SUPPLIED MATERIAL =
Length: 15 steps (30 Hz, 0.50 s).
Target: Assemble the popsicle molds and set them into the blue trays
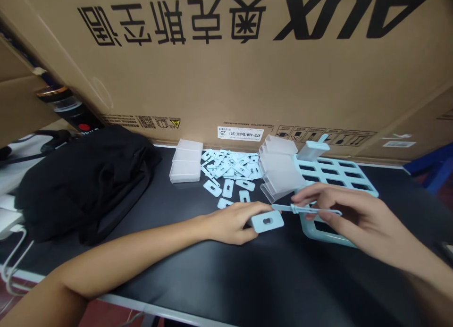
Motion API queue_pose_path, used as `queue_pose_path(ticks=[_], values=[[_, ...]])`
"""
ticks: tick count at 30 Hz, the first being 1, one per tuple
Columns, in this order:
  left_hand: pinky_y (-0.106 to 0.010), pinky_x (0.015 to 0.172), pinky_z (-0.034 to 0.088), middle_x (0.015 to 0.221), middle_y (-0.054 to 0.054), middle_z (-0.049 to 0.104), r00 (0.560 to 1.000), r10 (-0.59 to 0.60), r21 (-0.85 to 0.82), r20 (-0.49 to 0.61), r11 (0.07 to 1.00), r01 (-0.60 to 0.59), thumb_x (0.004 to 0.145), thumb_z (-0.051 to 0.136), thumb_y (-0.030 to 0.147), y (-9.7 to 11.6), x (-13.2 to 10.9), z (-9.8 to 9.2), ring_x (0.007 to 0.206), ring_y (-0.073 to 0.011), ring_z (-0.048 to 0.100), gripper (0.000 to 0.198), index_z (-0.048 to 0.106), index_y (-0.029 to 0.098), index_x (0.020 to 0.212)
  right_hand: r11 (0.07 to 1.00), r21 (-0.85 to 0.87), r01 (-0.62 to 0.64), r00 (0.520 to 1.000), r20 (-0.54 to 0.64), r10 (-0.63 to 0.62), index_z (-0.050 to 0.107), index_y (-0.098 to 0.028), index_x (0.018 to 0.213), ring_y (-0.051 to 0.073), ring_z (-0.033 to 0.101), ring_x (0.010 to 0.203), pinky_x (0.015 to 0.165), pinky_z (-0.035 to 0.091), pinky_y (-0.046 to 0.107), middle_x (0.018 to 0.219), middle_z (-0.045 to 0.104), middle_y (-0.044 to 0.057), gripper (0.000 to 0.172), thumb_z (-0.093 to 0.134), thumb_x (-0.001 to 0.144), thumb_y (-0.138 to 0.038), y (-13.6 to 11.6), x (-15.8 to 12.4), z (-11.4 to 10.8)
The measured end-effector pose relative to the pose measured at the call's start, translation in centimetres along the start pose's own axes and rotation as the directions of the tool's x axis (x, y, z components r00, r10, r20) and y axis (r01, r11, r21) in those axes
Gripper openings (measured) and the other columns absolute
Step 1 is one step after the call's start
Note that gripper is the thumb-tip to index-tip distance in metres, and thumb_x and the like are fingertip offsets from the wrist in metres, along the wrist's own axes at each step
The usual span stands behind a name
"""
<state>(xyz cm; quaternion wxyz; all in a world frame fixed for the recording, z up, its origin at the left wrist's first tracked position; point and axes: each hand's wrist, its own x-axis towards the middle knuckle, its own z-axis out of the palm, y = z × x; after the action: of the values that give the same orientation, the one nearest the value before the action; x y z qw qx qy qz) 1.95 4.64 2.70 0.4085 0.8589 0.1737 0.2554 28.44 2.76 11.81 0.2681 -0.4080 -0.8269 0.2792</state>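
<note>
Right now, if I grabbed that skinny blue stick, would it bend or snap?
Probably bendy: the stick is very thin and long. Likely feather-light, since the right hand pinches it with fingertips alone. It looks like smooth plastic, so it may slip; the left hand grips a thicker slotted plate, which seems sturdier.

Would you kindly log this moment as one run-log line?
left hand: holds slotted plate | right hand: pinches thin strip | blue rack: behind

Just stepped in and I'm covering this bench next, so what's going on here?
A person works at a black table. Their left hand holds a pale blue slotted plate down on it; their right hand pinches a thin blue strip, tip near the plate. Behind lie a heap of like plates, clear boxes and a blue grid rack.
</note>
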Motion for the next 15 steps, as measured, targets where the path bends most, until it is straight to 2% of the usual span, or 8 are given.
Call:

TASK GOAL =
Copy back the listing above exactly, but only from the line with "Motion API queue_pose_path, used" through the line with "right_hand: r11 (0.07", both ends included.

OUTPUT BELOW =
Motion API queue_pose_path, used as `queue_pose_path(ticks=[_], values=[[_, ...]])`
"""
ticks: tick count at 30 Hz, the first being 1, one per tuple
Columns, in this order:
  left_hand: pinky_y (-0.106 to 0.010), pinky_x (0.015 to 0.172), pinky_z (-0.034 to 0.088), middle_x (0.015 to 0.221), middle_y (-0.054 to 0.054), middle_z (-0.049 to 0.104), r00 (0.560 to 1.000), r10 (-0.59 to 0.60), r21 (-0.85 to 0.82), r20 (-0.49 to 0.61), r11 (0.07 to 1.00), r01 (-0.60 to 0.59), thumb_x (0.004 to 0.145), thumb_z (-0.051 to 0.136), thumb_y (-0.030 to 0.147), y (-9.7 to 11.6), x (-13.2 to 10.9), z (-9.8 to 9.2), ring_x (0.007 to 0.206), ring_y (-0.073 to 0.011), ring_z (-0.048 to 0.100), gripper (0.000 to 0.198), index_z (-0.048 to 0.106), index_y (-0.029 to 0.098), index_x (0.020 to 0.212)
  right_hand: r11 (0.07 to 1.00), r21 (-0.85 to 0.87), r01 (-0.62 to 0.64), r00 (0.520 to 1.000), r20 (-0.54 to 0.64), r10 (-0.63 to 0.62), index_z (-0.050 to 0.107), index_y (-0.098 to 0.028), index_x (0.018 to 0.213), ring_y (-0.051 to 0.073), ring_z (-0.033 to 0.101), ring_x (0.010 to 0.203), pinky_x (0.015 to 0.165), pinky_z (-0.035 to 0.091), pinky_y (-0.046 to 0.107), middle_x (0.018 to 0.219), middle_z (-0.045 to 0.104), middle_y (-0.044 to 0.057), gripper (0.000 to 0.172), thumb_z (-0.093 to 0.134), thumb_x (-0.001 to 0.144), thumb_y (-0.138 to 0.038), y (-13.6 to 11.6), x (-15.8 to 12.4), z (-11.4 to 10.8)

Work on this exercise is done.